On our walk we found some violets. I love violets. If it would have been possible I would have used violets and daisies for my wedding flowers. I know most people think of them as weeds, but I  don't. I see them as little reminders of everything spring.

 Not to mention, they look like little butterflies taking off to fly somewhere wonderful.

White violets, purple violets, yellow violets, I love them all.

Bazinga, however had no interest in the tiny delicate little flowers.
He much prefers his dandelions. Which, I learned on this particular walk, have a very specific ripening time. A yellow dandelion isn't even worth a sniff. Bazinga passes those by without a second look. (Although, I have a friend whose pet pig thinks they are delicious.)

Even dandelions that are in puff mode, aren't necessarily ripe to eat. They must be in full puff bloom. When they have gotten to that stage, you can't keep Bazinga away from them. He gets them so quickly you don't even have time to try to stop him. He loves his puffs.

Dad Rediscovers His Bell

We have an old school bell. I remember it being in Gran and Grandpa's house before they sold it to buy a travel trailer and travel the country. Where it came from before that I have no idea. I don't remember much about Gran and Grandpa's house, except it was big, it was on a brick street, and Gran always planted snap dragons. Gran was the one who taught me how to make a snap dragon roar, and then would get mad when I would do just that.
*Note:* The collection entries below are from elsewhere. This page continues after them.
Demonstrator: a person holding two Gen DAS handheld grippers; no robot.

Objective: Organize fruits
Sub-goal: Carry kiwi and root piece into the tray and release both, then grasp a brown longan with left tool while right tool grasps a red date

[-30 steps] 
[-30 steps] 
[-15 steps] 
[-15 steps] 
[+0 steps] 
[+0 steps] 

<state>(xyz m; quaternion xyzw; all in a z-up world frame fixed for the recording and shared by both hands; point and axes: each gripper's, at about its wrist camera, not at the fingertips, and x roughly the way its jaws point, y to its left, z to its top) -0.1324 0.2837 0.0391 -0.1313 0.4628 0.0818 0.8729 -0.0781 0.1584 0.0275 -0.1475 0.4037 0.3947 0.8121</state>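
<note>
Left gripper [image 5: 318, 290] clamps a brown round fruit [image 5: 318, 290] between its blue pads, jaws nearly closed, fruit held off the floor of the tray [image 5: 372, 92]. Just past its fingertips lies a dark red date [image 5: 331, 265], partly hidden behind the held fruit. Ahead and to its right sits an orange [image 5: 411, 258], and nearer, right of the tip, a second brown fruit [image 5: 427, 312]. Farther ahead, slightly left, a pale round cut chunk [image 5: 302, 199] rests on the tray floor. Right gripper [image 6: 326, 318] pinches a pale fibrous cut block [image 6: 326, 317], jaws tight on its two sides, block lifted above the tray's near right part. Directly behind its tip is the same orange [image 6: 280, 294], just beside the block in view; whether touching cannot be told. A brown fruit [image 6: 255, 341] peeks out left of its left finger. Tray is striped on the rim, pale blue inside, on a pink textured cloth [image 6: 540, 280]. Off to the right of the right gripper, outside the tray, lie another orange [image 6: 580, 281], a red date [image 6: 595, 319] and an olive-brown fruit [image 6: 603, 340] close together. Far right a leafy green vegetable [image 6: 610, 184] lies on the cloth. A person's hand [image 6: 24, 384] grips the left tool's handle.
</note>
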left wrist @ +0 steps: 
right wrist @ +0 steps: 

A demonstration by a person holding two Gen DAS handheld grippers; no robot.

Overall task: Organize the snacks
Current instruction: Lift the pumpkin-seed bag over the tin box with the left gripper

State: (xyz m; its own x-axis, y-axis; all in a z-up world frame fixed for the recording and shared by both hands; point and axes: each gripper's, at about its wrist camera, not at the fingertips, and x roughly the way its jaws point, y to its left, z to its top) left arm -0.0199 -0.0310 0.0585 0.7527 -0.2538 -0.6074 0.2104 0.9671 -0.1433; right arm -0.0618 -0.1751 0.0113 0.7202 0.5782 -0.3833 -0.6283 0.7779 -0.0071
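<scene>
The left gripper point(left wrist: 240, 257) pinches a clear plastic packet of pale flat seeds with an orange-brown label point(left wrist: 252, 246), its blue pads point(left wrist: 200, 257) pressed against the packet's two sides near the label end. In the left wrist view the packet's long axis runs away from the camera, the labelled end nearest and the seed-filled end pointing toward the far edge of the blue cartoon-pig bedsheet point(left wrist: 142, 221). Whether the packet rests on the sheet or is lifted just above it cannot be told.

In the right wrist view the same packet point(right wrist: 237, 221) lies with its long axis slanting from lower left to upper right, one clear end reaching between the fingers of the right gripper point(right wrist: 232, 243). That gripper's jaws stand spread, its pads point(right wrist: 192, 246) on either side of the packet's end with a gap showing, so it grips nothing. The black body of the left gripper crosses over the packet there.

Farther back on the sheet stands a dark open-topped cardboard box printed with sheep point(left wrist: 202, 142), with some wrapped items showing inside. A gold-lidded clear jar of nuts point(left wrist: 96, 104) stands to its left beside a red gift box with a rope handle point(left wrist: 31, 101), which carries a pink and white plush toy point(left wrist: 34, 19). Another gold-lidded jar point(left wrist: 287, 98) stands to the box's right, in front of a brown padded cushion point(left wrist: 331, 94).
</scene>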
I loved Gran and Grandpa very much, and was sad when they sold their big white house. Though it was good for them to get to travel, and my mother received a lot of their furniture, which was good because ours was wearing out. Mom and Dad used that furniture until my mom died in 1988, and Dad just couldn't bare to look at the couch she spent most of her life on reading and embroidering. The couch she spent her last days on gasping for air due to severe emphysema.

If you never remember anything else from this blog, please remember this, DON'T SMOKE! If you do smoke, STOP! Dying from emphysema is a horrible, long, painful death. It steals away everything important to you inch by inch over increasingly painful and awful years. It is not a good way to die. And I do blame my mother's smoking, (not my mother, herself, she was lulled into smoking in the 50's when everyone was smoking, and the tobacco companies were deep into their lies and false propaganda campaigns)  for a lot of what my father is going through now. His mini strokes (TIAs) were probably made worse by my mother's second hand smoke. He may have even had a few before she even passed away that we never noticed.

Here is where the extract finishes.